Once we have computed a measure of edge strength (typically the gradient magnitude), the next stage is to apply a threshold, to decide whether edges are present or not at an image point. The lower the threshold, the more edges will be detected, and the result will be increasingly susceptible to noise and detecting edges of irrelevant features in the image. Conversely a high threshold may miss subtle edges, or result in fragmented edges.
If the edge is applied to just the gradient magnitude image, the resulting edges will in general be thick and some type of edge thinning post-processing is necessary. For edges detected with non-maximum suppression however, the edge curves are thin by definition and the edge pixels can be linked into edge polygon by an edge linking (edge tracking) procedure. On a discrete grid, the non-maximum suppression stage can be implemented by estimating the gradient direction using first-order derivatives, then rounding off the gradient direction to multiples of 45 degrees, and finally comparing the values of the gradient magnitude in the estimated gradient direction.
A commonly used approach to handle the problem of appropriate thresholds for thresholding is by using thresholding with hysteresis. This method uses multiple thresholds to find edges. We begin by using the upper threshold to find the start of an edge. Once we have a start point, we then trace the path of the edge through the image pixel by pixel, marking an edge whenever we are above the lower threshold. We stop marking our edge only when the value falls below our lower threshold. This approach makes the assumption that edges are likely to be in continuous curves, and allows us to follow a faint section of an edge we have previously seen, without meaning that every noisy pixel in the image is marked down as an edge. Still, however, we have the problem of choosing appropriate thresholding parameters, and suitable thresholding values may vary over the image.

** Edge thinning **

Edge thinning is a technique used to remove the unwanted spurious points on the edges in an image. This technique is employed after the image has been filtered for noise (using median, Gaussian filter etc.), the edge operator has been applied (like the ones described above , canny or sobel ) to detect the edges and after the edges have been smoothed using an appropriate threshold value.
This removes all the unwanted points and if applied carefully, results in one pixel thick edge elements.
Advantages:
# Sharp and thin edges lead to greater efficiency in object recognition.
# If Hough transforms are used to detect lines and ellipses, then thinning could give much better results.
# If the edge happens to be the boundary of a region, then thinning could easily give the image parameters like perimeter without much algebra.
There are many popular algorithms used to do this, one such is described below:
# Choose a type of connectivity, like 8, 6 or 4.
# 8 connectivity is preferred, where all the immediate pixels surrounding a particular pixel are considered.
# Remove points from North, south, east and west.
# Do this in multiple passes, i.e. after the north pass, use the same semi processed image in the other passes and so on.
# Remove a point if:

The point has no neighbors in the North (if you are in the north pass, and respective directions for other passes).

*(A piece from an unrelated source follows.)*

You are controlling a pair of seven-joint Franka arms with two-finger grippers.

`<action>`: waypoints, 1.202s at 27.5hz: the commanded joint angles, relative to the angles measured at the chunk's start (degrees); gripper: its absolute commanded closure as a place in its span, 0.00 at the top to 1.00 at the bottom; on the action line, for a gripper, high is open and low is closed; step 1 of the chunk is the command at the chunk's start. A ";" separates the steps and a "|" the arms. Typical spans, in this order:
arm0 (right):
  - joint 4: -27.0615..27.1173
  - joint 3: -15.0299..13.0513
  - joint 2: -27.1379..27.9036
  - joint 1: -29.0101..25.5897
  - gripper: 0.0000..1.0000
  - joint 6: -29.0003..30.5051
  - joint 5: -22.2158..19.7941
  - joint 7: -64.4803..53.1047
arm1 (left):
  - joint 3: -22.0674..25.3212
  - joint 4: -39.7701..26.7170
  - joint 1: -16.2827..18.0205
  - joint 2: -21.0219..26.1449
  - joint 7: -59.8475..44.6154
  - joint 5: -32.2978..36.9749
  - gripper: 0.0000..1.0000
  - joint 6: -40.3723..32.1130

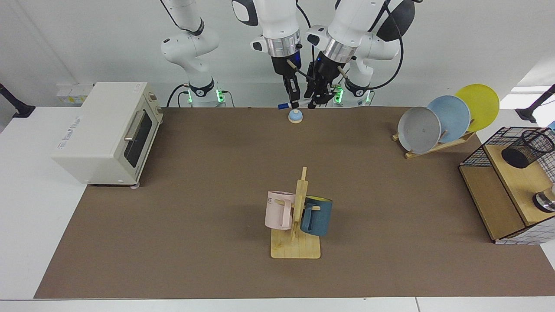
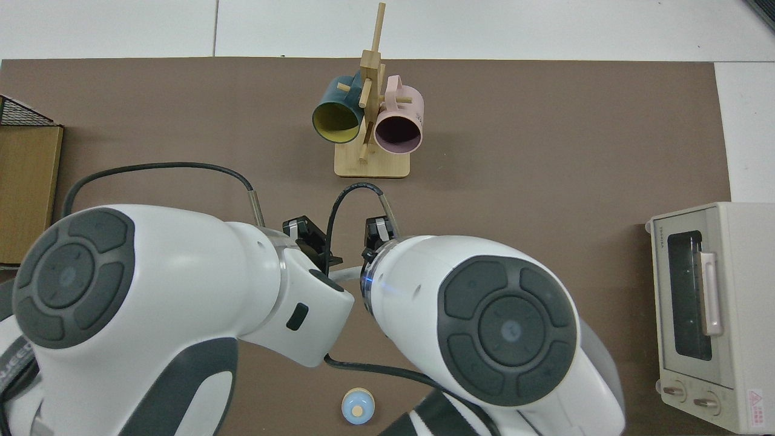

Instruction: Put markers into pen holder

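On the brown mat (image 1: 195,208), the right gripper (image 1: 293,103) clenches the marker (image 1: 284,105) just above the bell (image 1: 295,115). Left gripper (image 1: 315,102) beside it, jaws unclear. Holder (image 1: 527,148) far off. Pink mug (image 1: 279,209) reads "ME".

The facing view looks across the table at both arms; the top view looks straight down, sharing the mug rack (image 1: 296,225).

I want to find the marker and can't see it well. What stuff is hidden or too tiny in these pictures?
- Marker: facing view shows just a blue tip by the right tool; grip unclear.
- Both tools: top view, covered by arm housings.
- Left tool: facing view, fingers too small to judge.
- Pen holder: inside not visible; absent from top view.
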 commanded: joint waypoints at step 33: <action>0.12 0.31 -0.20 -0.68 0.49 -0.65 -0.71 0.08 | 0.94 -1.82 -0.28 -1.47 -0.56 -1.26 0.00 3.60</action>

The point is not the end of a line.

The point is isolated.

Removing the points will not cause to disconnect its neighbors in any way. # Else keep the point. The number of passes across direction should be chosen according to the level of accuracy desired.

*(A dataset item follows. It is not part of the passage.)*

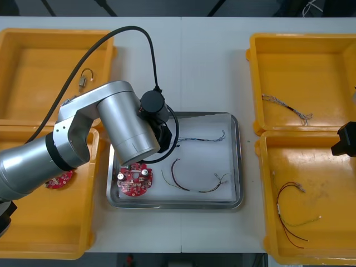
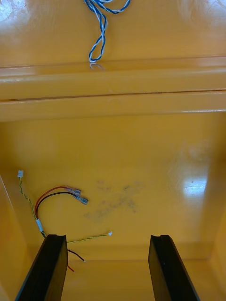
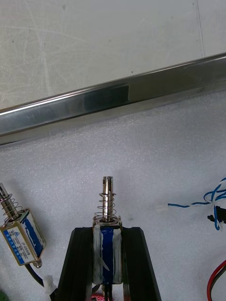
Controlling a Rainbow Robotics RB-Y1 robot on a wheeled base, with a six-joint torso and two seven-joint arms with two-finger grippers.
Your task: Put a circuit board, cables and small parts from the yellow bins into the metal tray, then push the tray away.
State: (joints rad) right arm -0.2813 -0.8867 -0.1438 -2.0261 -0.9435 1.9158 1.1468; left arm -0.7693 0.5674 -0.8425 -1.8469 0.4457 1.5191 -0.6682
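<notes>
My left gripper [image 3: 108, 232] is shut on a small metal part [image 3: 108, 204] with a blue band, a spring and a pin, held just above the white floor of the metal tray [image 1: 238, 161]. A second such small metal part [image 3: 20, 236] lies beside the fingers. The left arm [image 1: 119, 119] covers the tray's left side, above a red circuit board [image 1: 133, 181]. A blue and white cable [image 1: 204, 137] and a dark cable [image 1: 194, 182] lie in the tray. My right gripper [image 2: 107, 238] hangs open over the near right bin [image 1: 328, 178], above a red and black cable [image 2: 56, 193].
Another red circuit board [image 1: 59, 179] lies in the near left bin [image 1: 50, 233]. A small part [image 1: 84, 78] sits in the far left bin. The far right bin [image 1: 303, 61] holds a blue and white cable [image 1: 286, 107]. The tray's shiny rim [image 3: 113, 100] runs beyond the held part.
</notes>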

** Second-order approaches **

Some edge-detection operators are instead based upon second-order derivatives of the intensity. This essentially captures the rate of change in the intensity gradient. Thus, in the ideal continuous case, detection of zero-crossings in the second derivative captures local maxima in the gradient.
The early Marr–Hildreth operator is based on the detection of zero-crossings of the Laplacian operator applied to a Gaussian-smoothed image. It can be shown, however, that this operator will also return false edges corresponding to local minima of the gradient magnitude. Moreover, this operator will give poor localization at curved edges. Hence, this operator is today mainly of historical interest.

** Differential **

A more refined second-order edge detection approach which automatically detects edges with sub-pixel accuracy, uses the following ''differential approach'' of detecting zero-crossings of the second-order directional derivative in the gradient direction:
Following the differential geometric way of expressing the requirement of non-maximum suppression proposed by Lindeberg,T. Lindeberg (1993) "Discrete derivative approximations with scale-space properties: A basis for low-level feature extraction", J. of Mathematical Imaging and Vision, 3(4), pages 349–376.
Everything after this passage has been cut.